Cross-inscribed stone, Baile An Chalaidh, Co. Kerry
Co. Kerry |
Crosses & Monuments
A stone slab standing just over a metre tall on the south-east edge of an ancient earthen mound, carved on both faces with crosses, is the kind of object that rewards a slow second look.
What makes this particular slab quietly unusual is the difference between its two sides. The east face carries a simple Latin cross whose head has become ill-defined over time, its shaft disappearing into the earth below. Turn the stone in your mind to the west face, and a different cross appears, this one with a bifurcated, or fish-tail, terminal at its head, a decorative flourish in which the top of the cross splits into two lobes, a detail that recurs in early medieval Irish stonework but is far from routine.

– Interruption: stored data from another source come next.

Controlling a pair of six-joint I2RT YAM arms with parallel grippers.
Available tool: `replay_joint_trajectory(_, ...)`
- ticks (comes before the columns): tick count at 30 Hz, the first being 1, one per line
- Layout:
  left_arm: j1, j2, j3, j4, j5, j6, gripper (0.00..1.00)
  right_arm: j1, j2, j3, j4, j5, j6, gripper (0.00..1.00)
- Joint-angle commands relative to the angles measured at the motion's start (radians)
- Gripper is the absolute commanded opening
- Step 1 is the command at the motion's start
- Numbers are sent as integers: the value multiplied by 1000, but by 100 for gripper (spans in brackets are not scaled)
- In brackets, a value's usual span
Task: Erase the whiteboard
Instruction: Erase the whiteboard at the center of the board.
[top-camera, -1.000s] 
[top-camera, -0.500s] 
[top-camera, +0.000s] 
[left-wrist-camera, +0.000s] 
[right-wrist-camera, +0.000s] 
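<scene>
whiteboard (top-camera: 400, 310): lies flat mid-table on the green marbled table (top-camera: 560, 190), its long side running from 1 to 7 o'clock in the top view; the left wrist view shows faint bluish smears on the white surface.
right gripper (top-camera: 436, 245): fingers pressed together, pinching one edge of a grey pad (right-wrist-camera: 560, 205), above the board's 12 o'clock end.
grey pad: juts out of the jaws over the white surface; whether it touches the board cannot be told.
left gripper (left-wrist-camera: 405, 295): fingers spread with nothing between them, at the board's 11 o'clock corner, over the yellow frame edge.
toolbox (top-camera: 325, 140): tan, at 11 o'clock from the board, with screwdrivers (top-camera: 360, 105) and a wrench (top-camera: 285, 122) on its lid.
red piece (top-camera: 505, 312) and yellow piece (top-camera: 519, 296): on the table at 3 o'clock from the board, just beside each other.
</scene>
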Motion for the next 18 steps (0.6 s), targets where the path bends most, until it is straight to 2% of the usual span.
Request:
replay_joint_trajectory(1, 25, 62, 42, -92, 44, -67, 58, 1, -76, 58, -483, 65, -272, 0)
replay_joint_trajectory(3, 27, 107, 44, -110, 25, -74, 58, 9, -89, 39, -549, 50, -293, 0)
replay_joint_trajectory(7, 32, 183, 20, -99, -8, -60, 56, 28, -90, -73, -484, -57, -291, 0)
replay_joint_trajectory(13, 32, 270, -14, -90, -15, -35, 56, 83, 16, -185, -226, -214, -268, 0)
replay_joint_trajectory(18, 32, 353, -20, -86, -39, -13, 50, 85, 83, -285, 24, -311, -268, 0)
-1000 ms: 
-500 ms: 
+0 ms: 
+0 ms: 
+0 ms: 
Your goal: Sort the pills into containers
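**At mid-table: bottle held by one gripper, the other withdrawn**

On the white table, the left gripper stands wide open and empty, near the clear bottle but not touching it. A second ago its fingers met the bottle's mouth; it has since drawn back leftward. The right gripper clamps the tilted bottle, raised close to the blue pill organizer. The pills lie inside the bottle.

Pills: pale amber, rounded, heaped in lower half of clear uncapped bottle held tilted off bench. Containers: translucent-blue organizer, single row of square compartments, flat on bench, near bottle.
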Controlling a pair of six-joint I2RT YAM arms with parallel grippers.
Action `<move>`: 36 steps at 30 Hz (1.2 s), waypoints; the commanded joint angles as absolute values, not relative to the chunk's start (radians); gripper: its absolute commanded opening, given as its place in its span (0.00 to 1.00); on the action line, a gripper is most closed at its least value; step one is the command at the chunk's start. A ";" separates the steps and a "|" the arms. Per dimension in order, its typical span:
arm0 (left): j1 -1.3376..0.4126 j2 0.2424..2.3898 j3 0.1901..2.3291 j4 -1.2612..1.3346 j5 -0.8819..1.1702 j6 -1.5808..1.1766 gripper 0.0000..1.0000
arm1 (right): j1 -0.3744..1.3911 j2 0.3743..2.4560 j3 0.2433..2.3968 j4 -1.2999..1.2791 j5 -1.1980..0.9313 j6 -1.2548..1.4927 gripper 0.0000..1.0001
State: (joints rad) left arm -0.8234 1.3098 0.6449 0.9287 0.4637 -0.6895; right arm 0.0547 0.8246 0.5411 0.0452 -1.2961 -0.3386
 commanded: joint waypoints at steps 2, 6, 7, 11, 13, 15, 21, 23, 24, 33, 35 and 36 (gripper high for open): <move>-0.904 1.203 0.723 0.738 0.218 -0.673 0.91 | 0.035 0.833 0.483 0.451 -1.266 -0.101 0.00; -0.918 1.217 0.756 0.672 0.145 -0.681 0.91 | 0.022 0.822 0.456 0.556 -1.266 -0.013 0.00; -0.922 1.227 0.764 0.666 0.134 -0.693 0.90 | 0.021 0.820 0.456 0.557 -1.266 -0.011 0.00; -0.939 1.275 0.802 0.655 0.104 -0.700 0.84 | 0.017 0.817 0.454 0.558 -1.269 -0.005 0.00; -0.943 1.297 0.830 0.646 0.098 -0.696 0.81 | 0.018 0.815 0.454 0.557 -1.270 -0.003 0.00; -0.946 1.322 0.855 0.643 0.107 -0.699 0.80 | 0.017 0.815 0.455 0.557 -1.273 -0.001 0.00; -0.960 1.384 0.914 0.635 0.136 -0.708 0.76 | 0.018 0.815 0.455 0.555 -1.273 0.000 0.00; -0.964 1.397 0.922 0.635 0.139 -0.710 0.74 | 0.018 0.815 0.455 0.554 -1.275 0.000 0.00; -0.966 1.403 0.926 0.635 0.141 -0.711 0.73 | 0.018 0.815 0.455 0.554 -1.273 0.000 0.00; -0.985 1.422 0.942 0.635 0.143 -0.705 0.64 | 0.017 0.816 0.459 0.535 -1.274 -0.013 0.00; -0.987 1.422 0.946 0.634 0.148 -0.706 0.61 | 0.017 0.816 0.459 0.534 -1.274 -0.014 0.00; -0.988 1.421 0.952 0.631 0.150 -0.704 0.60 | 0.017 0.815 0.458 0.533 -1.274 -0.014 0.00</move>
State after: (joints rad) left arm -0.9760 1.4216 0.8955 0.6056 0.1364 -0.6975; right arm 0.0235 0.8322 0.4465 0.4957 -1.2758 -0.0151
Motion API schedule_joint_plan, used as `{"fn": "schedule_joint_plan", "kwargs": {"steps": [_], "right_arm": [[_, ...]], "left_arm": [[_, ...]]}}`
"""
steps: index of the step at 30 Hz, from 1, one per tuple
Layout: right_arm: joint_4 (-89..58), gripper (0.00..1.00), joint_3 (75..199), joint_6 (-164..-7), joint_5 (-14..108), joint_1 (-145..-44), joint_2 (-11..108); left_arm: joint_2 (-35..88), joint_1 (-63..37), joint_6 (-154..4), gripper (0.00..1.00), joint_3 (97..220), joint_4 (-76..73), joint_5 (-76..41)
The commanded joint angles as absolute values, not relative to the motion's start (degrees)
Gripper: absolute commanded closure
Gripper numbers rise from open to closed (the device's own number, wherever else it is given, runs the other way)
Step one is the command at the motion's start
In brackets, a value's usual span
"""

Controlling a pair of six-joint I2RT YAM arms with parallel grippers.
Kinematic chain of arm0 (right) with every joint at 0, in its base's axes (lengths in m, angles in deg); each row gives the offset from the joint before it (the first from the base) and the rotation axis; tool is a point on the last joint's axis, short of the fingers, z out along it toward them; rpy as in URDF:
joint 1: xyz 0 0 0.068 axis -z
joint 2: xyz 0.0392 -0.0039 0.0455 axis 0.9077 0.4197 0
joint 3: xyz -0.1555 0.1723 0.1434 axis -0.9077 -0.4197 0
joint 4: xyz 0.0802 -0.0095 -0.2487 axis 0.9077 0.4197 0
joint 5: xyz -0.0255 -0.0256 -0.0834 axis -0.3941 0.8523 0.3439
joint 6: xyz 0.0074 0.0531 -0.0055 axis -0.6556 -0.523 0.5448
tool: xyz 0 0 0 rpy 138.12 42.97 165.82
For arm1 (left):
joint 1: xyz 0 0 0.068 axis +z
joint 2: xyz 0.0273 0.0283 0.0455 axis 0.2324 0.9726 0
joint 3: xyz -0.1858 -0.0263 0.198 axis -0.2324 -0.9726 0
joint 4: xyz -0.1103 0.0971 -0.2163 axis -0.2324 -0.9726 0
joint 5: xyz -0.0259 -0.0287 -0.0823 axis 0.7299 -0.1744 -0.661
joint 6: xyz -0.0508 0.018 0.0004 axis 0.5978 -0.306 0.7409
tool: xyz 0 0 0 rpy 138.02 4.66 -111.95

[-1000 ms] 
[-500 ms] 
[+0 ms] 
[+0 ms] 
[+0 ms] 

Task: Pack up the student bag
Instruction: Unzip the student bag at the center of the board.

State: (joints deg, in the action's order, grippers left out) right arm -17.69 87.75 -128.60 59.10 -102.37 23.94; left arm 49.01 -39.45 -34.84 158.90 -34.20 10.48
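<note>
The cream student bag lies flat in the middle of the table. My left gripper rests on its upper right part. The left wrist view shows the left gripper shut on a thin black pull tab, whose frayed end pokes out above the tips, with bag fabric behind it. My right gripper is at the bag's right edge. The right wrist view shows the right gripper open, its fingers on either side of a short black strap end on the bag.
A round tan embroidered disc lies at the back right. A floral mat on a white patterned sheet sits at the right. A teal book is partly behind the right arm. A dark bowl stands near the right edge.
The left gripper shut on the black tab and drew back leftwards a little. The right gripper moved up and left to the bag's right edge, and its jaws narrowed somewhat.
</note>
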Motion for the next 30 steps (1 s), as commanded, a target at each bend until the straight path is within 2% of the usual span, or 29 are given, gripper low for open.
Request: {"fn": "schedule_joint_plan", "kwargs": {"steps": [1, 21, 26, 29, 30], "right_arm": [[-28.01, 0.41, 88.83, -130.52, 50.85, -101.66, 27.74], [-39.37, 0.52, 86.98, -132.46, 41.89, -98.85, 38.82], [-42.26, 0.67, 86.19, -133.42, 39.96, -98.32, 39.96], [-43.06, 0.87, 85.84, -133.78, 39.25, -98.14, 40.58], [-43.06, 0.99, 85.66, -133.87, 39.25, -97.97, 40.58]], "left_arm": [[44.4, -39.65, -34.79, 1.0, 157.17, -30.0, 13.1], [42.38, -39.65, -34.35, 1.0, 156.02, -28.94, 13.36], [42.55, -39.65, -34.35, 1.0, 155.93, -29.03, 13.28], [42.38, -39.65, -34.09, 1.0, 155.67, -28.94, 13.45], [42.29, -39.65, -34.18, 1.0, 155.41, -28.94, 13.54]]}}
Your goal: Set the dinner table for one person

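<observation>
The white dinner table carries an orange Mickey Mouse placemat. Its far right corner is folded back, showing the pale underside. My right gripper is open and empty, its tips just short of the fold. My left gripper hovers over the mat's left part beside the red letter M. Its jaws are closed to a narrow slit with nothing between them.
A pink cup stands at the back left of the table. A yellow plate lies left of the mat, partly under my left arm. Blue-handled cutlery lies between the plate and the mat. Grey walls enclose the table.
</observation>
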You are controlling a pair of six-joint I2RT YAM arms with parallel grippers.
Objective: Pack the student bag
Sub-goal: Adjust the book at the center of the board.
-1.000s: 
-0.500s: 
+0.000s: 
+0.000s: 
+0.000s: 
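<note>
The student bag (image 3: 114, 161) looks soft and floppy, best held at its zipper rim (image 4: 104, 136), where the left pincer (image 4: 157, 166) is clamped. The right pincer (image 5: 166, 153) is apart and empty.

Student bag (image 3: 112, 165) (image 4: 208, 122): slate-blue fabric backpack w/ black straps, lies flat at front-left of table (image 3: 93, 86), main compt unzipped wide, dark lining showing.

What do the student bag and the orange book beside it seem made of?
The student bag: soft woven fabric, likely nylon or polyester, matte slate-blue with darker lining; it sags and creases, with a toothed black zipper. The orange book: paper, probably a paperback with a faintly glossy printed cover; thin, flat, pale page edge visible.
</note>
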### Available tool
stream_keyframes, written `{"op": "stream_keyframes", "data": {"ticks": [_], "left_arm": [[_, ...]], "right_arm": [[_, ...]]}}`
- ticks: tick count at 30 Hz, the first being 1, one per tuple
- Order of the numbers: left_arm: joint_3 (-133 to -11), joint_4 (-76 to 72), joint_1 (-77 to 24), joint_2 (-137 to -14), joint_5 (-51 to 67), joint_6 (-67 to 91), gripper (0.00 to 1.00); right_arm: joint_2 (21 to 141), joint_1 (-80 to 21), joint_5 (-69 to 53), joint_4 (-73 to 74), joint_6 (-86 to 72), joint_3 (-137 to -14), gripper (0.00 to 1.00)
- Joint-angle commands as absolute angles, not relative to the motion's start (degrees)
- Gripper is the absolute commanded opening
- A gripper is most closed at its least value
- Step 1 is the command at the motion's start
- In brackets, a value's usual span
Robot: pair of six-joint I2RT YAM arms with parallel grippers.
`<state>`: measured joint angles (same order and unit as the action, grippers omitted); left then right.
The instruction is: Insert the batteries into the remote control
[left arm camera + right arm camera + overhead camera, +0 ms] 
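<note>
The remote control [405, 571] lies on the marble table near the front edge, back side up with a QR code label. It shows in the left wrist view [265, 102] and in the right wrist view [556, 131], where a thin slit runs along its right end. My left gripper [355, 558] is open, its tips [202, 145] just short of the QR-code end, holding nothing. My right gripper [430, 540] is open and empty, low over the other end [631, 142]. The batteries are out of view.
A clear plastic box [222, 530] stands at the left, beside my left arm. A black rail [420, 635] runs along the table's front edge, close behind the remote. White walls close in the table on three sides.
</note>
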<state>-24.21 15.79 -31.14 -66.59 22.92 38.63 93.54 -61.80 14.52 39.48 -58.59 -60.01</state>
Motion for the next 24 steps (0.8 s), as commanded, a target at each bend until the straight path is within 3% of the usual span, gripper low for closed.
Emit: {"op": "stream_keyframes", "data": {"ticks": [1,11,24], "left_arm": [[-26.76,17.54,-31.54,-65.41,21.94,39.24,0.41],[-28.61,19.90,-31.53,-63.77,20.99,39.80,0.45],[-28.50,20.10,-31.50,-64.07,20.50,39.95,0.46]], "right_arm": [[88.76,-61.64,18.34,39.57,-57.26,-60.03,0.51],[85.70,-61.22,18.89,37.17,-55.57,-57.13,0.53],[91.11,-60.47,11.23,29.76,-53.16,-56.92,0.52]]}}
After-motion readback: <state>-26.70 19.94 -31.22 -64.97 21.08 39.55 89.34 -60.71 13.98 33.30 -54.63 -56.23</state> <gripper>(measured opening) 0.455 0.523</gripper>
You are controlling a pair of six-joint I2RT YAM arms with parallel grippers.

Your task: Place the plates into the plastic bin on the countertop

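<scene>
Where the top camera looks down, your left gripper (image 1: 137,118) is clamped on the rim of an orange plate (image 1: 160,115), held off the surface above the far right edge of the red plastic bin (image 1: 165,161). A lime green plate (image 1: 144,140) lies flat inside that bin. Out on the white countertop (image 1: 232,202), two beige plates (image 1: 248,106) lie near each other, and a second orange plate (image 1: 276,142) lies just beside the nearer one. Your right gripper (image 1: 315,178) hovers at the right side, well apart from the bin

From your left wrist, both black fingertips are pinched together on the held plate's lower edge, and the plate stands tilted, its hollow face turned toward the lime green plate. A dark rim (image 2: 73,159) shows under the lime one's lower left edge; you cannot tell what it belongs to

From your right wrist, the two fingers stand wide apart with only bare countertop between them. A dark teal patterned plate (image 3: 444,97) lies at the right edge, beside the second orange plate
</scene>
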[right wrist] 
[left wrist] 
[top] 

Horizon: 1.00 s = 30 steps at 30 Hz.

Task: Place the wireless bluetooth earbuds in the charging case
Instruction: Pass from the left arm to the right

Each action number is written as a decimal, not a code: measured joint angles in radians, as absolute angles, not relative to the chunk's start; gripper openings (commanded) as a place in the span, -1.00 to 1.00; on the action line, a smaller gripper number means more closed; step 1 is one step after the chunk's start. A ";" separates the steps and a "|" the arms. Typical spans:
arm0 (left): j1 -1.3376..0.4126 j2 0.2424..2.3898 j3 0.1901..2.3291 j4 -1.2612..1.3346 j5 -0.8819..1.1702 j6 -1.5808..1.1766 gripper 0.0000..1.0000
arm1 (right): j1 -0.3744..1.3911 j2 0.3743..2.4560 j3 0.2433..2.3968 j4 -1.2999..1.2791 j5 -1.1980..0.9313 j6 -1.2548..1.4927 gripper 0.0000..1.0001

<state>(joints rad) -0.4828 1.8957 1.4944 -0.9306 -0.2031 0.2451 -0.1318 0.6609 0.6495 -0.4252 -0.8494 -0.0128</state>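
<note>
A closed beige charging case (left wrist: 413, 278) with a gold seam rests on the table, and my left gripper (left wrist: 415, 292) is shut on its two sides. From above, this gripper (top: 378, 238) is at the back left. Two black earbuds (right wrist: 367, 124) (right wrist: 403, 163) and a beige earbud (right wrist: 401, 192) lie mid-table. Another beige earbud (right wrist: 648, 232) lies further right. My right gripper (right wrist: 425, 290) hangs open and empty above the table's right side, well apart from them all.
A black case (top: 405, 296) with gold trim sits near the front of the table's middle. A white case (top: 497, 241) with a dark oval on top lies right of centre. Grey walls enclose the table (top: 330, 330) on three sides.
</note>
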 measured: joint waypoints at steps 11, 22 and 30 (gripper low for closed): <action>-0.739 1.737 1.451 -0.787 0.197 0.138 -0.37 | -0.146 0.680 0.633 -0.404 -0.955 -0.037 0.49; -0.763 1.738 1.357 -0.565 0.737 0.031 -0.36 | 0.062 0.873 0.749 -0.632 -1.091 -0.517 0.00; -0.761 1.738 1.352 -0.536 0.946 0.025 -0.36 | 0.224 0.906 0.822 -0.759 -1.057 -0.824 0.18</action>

The slab sits within the larger of two enclosures lying within thirty metres of each other on low-lying, level ground roughly 250 metres south of Ferriter's Cove on the Dingle Peninsula. The site is recorded under the townland of Kilmore, or An Chill Mhór, a name that translates broadly as the great church, hinting at early ecclesiastical associations in the landscape even where standing structures no longer survive. The slab itself measures 1.23 metres in height, half a metre wide, and about nine centimetres thick. One detail worth noting: a circular depression visible below the right arm of the west-face cross is a natural feature of the stone, not a deliberate carving, a reminder that early medieval craftspeople sometimes worked with, rather than against, whatever the rock already offered. The archaeological survey of the Corca Dhuibhne region by J. Cuppage, published in 1986, provides the principal description of the stone and its enclosure.